## [Problem]
Repeat nothing but the line containing "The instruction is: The" and the lines that follow it, up to and including the last line of the data below.

## [Information supplied]
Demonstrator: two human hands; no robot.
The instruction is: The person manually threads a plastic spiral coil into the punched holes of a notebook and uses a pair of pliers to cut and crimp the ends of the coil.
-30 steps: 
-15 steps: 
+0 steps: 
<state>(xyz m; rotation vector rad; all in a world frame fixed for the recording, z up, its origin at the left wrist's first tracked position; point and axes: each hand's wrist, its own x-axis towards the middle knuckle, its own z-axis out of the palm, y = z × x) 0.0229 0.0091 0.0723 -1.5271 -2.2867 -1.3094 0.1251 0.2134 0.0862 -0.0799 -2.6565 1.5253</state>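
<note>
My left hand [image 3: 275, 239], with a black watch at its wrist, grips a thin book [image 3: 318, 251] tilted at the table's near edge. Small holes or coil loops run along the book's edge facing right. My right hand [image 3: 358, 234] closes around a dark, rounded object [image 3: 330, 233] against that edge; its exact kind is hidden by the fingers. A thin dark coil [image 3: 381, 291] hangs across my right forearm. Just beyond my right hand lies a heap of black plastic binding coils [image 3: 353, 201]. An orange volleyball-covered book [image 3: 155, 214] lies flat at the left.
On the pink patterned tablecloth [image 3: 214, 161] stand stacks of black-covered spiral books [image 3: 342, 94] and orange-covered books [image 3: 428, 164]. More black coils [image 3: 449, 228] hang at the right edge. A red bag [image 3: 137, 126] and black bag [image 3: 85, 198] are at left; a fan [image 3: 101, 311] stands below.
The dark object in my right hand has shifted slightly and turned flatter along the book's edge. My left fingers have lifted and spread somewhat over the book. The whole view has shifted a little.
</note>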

## [Solution]
The instruction is: The person manually threads a plastic spiral coil into the punched holes of a notebook and uses a pair of pliers to cut and crimp the ends of the coil.
-30 steps: 
-15 steps: 
+0 steps: 
<state>(xyz m; rotation vector rad; all in a world frame fixed for the recording, z up, its origin at the left wrist's first tracked position; point and axes: each hand's wrist, its own x-axis towards the middle knuckle, its own z-axis out of the palm, y = z × x) 0.0229 0.0091 0.0723 -1.5271 -2.2867 -1.3094 0.1251 0.2134 0.0862 -0.0799 -2.6565 1.5253</state>
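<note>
My left hand [image 3: 275, 239], with a black watch at its wrist, grips a thin book [image 3: 318, 251] tilted at the table's near edge. Small holes or coil loops run along the book's edge facing right. My right hand [image 3: 358, 234] closes around a dark, rounded object [image 3: 330, 233] against that edge; its exact kind is hidden by the fingers. A thin dark coil [image 3: 381, 291] hangs across my right forearm. Just beyond my right hand lies a heap of black plastic binding coils [image 3: 353, 201]. An orange volleyball-covered book [image 3: 155, 214] lies flat at the left.
On the pink patterned tablecloth [image 3: 214, 161] stand stacks of black-covered spiral books [image 3: 342, 94] and orange-covered books [image 3: 428, 164]. More black coils [image 3: 449, 228] hang at the right edge. A red bag [image 3: 137, 126] and black bag [image 3: 85, 198] are at left; a fan [image 3: 101, 311] stands below.
The dark object in my right hand has shifted slightly and turned flatter along the book's edge. My left fingers have lifted and spread somewhat over the book. The whole view has shifted a little.
</note>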

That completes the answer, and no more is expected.